L'alcoolisme est la dépendance à l'alcool (éthanol) contenu dans les boissons alcoolisées. L'OMS définit l'alcoolisme comme des troubles mentaux et troubles du comportement liés à l'utilisation d'alcool[1].

Cette pathologie chronique est caractérisée par la perte de contrôle de la consommation d'alcool, la présence d'une dépendance physique (pharmacodépendance, syndrome de sevrage) et d'une tolérance (nécessité d'augmenter les doses car le corps s'habitue). L'alcoolisme, considéré comme une dépendance, est à l'origine de dommages physiques, psychiques et sociaux. La progression dans le temps est l'une des caractéristiques majeures de cette addiction. L'usage sans dommage précède le mésusage (avec usage nocif et usage à risque) sans dépendance puis enfin la dépendance. L'alcool est une substance psychoactive à l'origine d'une dépendance mais est également une substance toxique induisant des effets néfastes sur la santé. L'addiction à l'alcool est une dépendance qui peut être physique et/ou psychique. Les deux sont souvent liés.

L'abstinence est souvent prônée afin de stopper l'évolution de la dépendance et de revenir à une vie normale.

On distingue deux grandes formes d'alcoolisme parmi différents types :

  • une consommation continue de boissons peu alcoolisées ; cette forme ne s'accompagne en général pas d'un sentiment de culpabilité, la personne considère qu'elle a une consommation « normale » ;
  • une consommation fréquente de boissons très alcoolisées ; cette forme s'accompagne d'un fort sentiment de culpabilité, la personne nie avoir un problème.

La seule façon d'enrayer sa progression serait une abstinence totale. Le sevrage peut être effectué lors d'une cure en hôpital (il existe des services spécialisés en alcoologie).

Si le sevrage est trop brutal, il peut survenir un delirium tremens, avec hallucinations et tremblements, pouvant conduire au décès.

De nombreuses associations peuvent aider le malade alcoolique, abstinent ou non. Ces associations sont souvent des MAB (mouvements d'anciens buveurs).

Sommaire

[modifier] Terminologie

En langage médical, l'alcoolisme possède plusieurs synonymes moins connus, qui n'ont pas le même caractère péjoratif. On emploie ainsi les expressions oenolisme, éthylisme, exogénose ou intoxication OH.

L'alcoologie est la science qui traite des effets de l'alcool sur la santé et des moyens d'y remédier.

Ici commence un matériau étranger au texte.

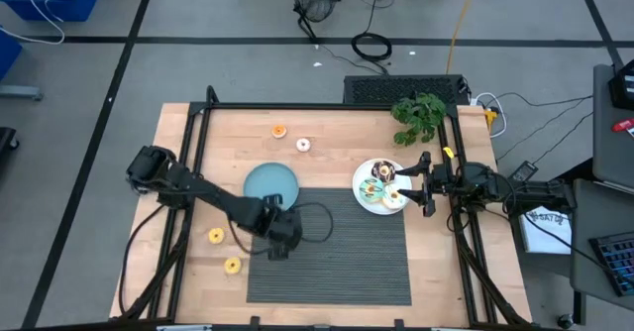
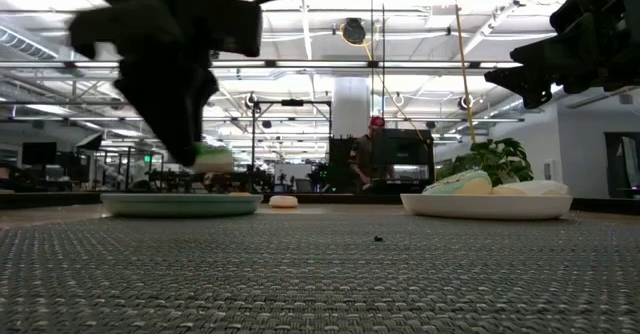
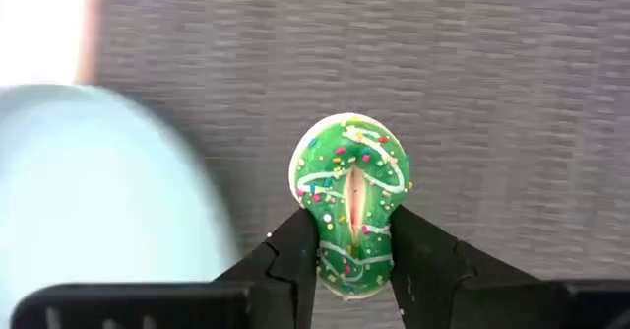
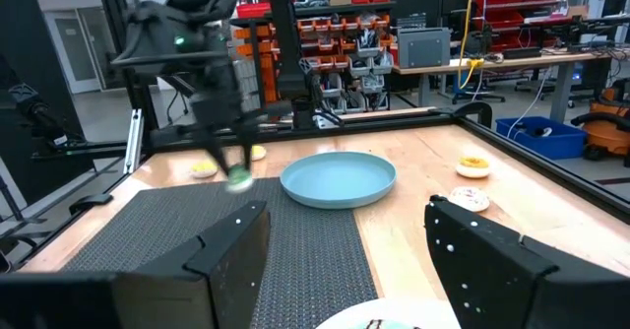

L'alcoolisme est classé selon l'OMS en deux types : la forme aigue ( le « binge drinking » des anglo-saxons ) ne comporte pas en rêgle de phénomène de dépendance, contrairement à l'alcoolisme chronique.


[modifier] Physiologie

[modifier] Problèmes de santé induits par l'alcool

[modifier] A court terme

  • ivresse aiguë : état d'ébriété, ralentissement des réflexes, état d'euphorie ou, au contraire, de tristesse, mauvaise appréciation des situations, troubles de l'équilibre, vasodilatation, jusqu'au coma éthylique ; cette situation peut amener au décès
  • gastrite
  • reflux gastro-œsophagien
  • hépatite aiguë alcoolique
  • nausées, vomissements
  • l'alcool a un effet anxiolytique a court terme. A long terme, il engendre souvent angoisses et dépression

[modifier] A moyen et long terme

  • système nerveux : neuropathie alcoolique, névrite optique rétro bulbaire, encéphalopathie hépatique, démences alcooliques (Korsakoff, marchiava bignami, Wernicke)
  • foie : cirrhose avec insuffisance hépatocellulaire, cancer
  • pancréas : pancréatite aiguë ou chronique, insuffisance pancréatique exocrine (mal digestion) et endocrine (diabète)
  • système cardiovasculaire : hypertension artérielle, cardiopathie, hypertension portale avec varices gastriques et œsophagiennes, insuffisance veineuse
  • cancers des voies aérodigestives supérieures : langue, cavum, lèvres, œsophage, estomac
  • Conclusions de Centre International de Recherche sur le Cancer (CIRC) : Une femme consommant 50g alcool par jour (5 pintes de bière, 5 verres de vin) augmente son risque de développer un cancer du sein de 50%. Pour 18g/jour (2 verres) son risque se voit augmenté de 7%
  • génère de la dépression

[modifier] Modifications biologiques liées à l'alcoolisme chronique

  • Atteinte hépatique : cytolyse hépatique, macrocytose, augmentation des γ-GT, insuffisance hépatocellulaire : hypoalbuminémie, baisse des facteurs de la coagulation, thrombopénie.
  • atteinte pancréatique : augmentation des enzymes amylase et lipase, insuffisance pancréatique exocrine et endocrine
  • hypertriglycéridémie
  • carences vitaminiques (groupe B)

[modifier] Alcool et grossesse

Le principal risque lié à l'alcool est celui des "effets foetaux de l'alcoolisation" (EFA), qui désignent les troubles des apprentissages et/ou du comportement au cours de la petite enfance, et dont la survenue est reliée à une ou des prises d'alcool occasionnelles par la mère (quelle qu'elle soit) durant sa grossesse. Plus rare est le syndrome d'alcoolisation fœtal (SAF), observé parfois et dès la naissance chez l'enfant né d'une mère souffrant d'un problème chronique d'alcoolisation, et qui se traduit par un ensemble de signes cliniques morphologiques et neurologiques, susceptibles d'handicaper l'avenir de l'enfant.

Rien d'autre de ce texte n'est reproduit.